Bonnie attended two other of Rabbi Landes’ sessions: one titled “Men on the Mount, Women of the Wall and Muslims on Top” and the other a beautiful session title “Love God with All your Heart, With All your Soul, With all your Might.” From the “Men on the Mount….etc” session she learned that the Western wall isn’t even mentioned in the Mishneh Torah (Maimonides) where the content of what the temple in Jerusalem should contain and how to enter and who goes where are detailed. Rabbi Landes summarized by saying “Rambam doesn’t even mention the Kotel. Of course, everyone should have the right to pray at the Western Wall and maybe there should be separate spaces for men and women, but yes, it’s halachically OK for women to pray at the Kotel.” Bonnie also attended a session on Torah and Yoga, Art and Music of Exodus, and a delightful session entitled “Radical Amazement and the Art of Haiku: When Heschel Meets Basho.” The facilitator Abra Greenspan, a longtime writer of haiku and student of Japanese literature, shared a comparison between Heschel’s concept of radical amazement and some philosophy of haiku.

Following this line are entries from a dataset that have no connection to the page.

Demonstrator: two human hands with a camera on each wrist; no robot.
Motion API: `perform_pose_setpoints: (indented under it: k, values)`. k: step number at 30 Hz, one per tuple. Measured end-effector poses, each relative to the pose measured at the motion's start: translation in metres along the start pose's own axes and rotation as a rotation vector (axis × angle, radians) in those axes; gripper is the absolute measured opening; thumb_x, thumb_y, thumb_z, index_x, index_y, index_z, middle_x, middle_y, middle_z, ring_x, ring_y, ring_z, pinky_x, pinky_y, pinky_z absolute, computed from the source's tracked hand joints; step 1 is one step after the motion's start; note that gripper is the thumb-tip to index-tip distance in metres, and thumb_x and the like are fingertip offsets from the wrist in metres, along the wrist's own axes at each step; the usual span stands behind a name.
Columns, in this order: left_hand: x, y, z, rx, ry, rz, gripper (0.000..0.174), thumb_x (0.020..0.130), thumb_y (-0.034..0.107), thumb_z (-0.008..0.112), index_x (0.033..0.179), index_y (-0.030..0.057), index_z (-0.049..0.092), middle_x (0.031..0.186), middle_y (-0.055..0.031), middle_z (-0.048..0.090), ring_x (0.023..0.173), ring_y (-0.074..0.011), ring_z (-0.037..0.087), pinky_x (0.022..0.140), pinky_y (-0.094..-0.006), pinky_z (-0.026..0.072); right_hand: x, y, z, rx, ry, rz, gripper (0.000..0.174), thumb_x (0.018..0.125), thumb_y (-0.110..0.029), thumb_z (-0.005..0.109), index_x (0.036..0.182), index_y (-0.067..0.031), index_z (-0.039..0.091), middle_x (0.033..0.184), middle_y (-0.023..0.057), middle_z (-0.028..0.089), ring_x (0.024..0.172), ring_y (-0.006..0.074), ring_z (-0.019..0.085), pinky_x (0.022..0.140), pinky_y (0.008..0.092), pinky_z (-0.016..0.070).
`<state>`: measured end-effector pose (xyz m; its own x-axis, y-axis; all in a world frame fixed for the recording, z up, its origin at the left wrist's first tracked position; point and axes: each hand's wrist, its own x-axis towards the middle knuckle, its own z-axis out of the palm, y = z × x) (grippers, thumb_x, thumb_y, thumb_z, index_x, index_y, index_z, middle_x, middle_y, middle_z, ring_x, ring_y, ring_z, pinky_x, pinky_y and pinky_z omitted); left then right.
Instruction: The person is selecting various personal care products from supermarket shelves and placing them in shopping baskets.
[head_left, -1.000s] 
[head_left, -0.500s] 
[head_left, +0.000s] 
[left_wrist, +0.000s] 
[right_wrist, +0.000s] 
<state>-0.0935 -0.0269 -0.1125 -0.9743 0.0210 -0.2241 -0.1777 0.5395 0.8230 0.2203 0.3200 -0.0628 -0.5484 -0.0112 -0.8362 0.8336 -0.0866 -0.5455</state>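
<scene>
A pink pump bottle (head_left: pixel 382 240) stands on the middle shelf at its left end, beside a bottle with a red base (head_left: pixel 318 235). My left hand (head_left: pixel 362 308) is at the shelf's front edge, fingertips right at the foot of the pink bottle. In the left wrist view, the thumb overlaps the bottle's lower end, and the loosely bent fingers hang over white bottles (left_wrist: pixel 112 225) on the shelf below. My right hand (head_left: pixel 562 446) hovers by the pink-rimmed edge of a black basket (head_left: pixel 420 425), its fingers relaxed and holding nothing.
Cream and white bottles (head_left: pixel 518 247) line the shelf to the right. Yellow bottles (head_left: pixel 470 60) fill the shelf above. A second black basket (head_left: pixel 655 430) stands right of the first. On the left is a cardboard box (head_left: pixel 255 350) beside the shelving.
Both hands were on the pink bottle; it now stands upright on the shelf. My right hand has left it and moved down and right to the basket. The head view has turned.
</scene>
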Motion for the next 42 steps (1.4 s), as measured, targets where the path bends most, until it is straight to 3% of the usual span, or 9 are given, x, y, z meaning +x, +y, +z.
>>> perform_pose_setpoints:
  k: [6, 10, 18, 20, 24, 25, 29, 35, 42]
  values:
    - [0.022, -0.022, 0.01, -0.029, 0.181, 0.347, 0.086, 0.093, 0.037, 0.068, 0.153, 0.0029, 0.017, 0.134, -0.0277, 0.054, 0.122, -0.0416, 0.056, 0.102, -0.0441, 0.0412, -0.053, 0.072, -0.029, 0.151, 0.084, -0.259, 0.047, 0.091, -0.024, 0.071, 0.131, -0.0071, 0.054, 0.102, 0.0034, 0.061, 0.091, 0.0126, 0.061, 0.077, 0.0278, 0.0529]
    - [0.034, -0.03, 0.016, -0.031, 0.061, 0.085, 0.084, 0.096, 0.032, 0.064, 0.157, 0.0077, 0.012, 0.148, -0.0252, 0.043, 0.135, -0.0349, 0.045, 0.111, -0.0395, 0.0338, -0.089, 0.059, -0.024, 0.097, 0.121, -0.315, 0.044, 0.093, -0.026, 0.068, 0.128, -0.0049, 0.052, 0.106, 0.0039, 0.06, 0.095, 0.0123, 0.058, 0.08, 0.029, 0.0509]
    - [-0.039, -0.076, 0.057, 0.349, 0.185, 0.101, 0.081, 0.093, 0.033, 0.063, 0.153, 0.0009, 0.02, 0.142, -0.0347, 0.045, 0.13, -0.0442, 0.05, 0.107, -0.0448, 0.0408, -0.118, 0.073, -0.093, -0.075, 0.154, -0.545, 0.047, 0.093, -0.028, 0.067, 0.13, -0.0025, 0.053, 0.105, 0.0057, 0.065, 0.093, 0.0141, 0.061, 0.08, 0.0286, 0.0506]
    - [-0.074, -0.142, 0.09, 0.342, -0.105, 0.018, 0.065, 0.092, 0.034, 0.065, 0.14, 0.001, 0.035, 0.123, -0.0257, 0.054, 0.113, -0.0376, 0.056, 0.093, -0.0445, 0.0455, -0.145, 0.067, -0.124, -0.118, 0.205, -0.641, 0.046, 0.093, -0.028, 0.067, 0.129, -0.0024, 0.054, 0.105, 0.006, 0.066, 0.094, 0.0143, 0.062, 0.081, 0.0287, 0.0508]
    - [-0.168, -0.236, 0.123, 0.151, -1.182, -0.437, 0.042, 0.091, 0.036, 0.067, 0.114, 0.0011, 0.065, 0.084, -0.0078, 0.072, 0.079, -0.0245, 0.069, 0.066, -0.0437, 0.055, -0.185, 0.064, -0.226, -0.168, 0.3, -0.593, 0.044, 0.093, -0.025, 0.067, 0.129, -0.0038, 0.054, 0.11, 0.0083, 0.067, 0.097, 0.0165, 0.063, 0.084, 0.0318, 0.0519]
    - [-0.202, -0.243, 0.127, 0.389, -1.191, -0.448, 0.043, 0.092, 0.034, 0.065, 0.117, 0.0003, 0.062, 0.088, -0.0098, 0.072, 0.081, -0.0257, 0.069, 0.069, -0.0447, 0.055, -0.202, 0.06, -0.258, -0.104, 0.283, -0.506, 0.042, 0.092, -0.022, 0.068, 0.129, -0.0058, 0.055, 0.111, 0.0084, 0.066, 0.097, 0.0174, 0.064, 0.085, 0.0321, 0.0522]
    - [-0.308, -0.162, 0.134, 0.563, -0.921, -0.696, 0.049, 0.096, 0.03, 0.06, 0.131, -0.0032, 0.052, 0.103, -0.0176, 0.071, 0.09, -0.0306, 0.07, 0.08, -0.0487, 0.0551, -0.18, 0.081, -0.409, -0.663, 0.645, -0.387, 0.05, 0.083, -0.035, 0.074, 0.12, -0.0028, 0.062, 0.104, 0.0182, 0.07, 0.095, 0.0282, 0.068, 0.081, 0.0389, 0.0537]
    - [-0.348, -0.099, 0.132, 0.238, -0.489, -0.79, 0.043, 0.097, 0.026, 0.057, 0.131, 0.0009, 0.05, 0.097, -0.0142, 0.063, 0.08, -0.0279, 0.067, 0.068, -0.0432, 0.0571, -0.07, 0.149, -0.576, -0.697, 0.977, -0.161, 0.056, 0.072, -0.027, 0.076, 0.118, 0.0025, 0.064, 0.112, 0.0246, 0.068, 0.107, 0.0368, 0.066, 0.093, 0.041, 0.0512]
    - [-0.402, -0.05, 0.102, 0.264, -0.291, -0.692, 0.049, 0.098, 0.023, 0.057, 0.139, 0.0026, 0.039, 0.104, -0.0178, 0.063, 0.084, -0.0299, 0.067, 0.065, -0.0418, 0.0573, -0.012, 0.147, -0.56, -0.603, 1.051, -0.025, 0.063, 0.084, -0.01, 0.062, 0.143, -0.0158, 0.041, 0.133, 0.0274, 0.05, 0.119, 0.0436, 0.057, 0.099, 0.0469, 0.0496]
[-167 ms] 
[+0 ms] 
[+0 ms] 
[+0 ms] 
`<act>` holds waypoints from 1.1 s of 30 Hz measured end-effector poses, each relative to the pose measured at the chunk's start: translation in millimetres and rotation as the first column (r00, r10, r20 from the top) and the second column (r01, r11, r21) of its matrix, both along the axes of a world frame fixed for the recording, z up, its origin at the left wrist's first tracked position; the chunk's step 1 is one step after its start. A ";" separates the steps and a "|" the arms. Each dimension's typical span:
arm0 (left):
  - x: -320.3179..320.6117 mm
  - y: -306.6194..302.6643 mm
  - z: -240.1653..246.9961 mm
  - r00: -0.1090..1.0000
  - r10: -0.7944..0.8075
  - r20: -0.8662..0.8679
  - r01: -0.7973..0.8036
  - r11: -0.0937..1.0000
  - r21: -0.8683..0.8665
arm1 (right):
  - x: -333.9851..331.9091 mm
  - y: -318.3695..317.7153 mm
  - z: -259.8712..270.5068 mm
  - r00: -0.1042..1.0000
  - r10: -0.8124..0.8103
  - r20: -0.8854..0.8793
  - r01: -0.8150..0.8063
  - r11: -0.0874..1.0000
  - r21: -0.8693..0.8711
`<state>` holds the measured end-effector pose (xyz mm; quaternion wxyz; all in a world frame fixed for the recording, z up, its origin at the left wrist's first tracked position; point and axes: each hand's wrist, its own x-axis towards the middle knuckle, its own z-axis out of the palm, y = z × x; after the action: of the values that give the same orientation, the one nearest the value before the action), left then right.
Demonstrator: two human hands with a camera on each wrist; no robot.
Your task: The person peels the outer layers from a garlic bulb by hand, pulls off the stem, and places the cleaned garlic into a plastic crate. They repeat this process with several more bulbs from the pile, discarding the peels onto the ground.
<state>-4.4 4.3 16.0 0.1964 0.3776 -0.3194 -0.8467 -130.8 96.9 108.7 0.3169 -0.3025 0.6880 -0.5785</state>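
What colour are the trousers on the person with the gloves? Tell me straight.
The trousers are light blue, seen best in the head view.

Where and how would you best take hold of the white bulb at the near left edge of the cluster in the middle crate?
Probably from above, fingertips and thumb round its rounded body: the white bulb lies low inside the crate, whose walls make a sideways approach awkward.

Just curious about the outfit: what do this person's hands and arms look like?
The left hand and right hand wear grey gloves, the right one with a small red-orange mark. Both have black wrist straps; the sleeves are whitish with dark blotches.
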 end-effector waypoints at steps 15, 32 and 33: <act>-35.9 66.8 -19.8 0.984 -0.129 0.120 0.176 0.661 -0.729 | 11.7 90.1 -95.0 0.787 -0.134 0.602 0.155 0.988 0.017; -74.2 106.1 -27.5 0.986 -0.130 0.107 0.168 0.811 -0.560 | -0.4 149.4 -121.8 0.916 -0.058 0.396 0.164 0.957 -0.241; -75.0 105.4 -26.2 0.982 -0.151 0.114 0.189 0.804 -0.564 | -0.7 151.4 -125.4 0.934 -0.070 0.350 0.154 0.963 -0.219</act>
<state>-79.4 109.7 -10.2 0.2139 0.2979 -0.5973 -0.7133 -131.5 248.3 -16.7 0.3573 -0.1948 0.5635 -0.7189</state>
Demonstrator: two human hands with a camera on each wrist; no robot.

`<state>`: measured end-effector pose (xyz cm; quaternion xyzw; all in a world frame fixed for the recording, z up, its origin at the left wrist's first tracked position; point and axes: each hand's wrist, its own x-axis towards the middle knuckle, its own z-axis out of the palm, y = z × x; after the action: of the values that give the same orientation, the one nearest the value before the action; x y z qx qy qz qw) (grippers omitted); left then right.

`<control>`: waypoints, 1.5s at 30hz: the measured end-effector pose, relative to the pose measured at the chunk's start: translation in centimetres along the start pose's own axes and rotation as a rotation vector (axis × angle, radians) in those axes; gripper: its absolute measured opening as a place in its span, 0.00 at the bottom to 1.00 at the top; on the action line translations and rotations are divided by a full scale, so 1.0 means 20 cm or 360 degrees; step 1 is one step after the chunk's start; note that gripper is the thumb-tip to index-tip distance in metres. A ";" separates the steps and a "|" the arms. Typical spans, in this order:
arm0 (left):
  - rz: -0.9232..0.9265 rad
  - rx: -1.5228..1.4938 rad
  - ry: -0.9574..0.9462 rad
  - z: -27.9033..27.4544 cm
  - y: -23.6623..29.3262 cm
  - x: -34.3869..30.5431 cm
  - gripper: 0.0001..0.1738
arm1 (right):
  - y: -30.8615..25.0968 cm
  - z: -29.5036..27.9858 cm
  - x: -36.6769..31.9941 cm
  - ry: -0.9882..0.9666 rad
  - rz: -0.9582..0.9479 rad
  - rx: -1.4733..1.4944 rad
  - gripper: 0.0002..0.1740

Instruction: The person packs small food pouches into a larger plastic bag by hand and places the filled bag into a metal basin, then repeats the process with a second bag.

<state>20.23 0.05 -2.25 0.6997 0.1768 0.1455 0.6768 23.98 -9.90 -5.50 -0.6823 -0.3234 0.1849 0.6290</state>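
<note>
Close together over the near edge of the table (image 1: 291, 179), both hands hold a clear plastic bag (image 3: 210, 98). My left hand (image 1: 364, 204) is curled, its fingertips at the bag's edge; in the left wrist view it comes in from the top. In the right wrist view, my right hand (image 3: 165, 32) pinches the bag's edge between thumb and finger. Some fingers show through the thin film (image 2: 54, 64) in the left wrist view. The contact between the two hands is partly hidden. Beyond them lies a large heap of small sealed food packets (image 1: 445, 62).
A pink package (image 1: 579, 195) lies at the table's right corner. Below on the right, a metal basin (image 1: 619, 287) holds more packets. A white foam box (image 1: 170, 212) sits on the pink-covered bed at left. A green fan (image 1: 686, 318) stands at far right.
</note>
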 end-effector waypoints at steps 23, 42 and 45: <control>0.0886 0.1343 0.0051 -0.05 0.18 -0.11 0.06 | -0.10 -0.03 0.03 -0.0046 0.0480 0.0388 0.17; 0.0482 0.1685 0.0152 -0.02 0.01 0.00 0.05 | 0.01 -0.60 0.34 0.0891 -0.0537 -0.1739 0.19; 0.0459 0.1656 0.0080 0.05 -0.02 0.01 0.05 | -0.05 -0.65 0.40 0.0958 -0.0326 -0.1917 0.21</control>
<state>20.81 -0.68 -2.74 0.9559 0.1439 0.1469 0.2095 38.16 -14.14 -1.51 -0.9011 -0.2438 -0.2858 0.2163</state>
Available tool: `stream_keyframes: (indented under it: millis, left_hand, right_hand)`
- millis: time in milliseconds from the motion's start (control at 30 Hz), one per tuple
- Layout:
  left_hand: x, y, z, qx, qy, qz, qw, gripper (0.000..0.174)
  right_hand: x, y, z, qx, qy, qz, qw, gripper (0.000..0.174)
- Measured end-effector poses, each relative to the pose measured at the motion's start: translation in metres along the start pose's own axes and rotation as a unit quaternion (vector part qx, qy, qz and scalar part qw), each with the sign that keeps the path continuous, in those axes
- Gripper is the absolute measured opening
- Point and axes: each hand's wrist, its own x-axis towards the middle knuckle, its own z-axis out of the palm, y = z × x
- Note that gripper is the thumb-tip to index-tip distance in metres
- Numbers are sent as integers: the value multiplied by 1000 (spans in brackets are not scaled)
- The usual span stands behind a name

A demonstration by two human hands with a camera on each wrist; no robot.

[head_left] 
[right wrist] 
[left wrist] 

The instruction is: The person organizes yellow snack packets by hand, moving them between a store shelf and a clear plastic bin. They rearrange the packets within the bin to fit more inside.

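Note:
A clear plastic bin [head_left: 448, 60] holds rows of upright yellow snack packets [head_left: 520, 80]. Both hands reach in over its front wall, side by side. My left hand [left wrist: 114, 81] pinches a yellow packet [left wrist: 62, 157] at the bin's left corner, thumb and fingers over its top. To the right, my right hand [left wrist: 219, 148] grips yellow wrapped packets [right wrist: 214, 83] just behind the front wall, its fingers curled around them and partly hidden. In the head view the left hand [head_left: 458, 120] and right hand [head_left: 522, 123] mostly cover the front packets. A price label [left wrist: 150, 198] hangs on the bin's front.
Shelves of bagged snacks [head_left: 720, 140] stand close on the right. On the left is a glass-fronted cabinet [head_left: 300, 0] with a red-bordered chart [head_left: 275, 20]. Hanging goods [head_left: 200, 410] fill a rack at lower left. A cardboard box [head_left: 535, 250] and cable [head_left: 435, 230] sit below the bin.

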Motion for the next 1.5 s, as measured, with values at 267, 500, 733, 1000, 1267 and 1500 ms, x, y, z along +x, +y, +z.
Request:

For example:

Haiku:  “Haiku offers not the idea of an experience, but the experience itself.” (From Margaret D. McGee’s Haiku: the Sacred Art)
Heschel:  “This is one of the goals of the Jewish way of  living: to experience commonplace deeds as spiritual adventures, to feel the hidden love and wisdom in all things. (God in Search of Man)

Many young people, families, and babes in arms attended;  even some dogs (alas, not ours).  There is also a Limmud camp for youngsters.   Vegetarian kosher meals were included. We stayed at a nearby motel but most attendees lodged at the college’s dorms (some with kitchens and all very modern).  Expenses were remarkably low, since Limmud is run by volunteers exclusively.

This was our  second Limmud experience (the first was at Asilomar, near Monterrey) and we plan to attend next year’s as well, also at Sonoma State. We both highly recommend the experience and will keep you posted when the next year’s date is scheduled.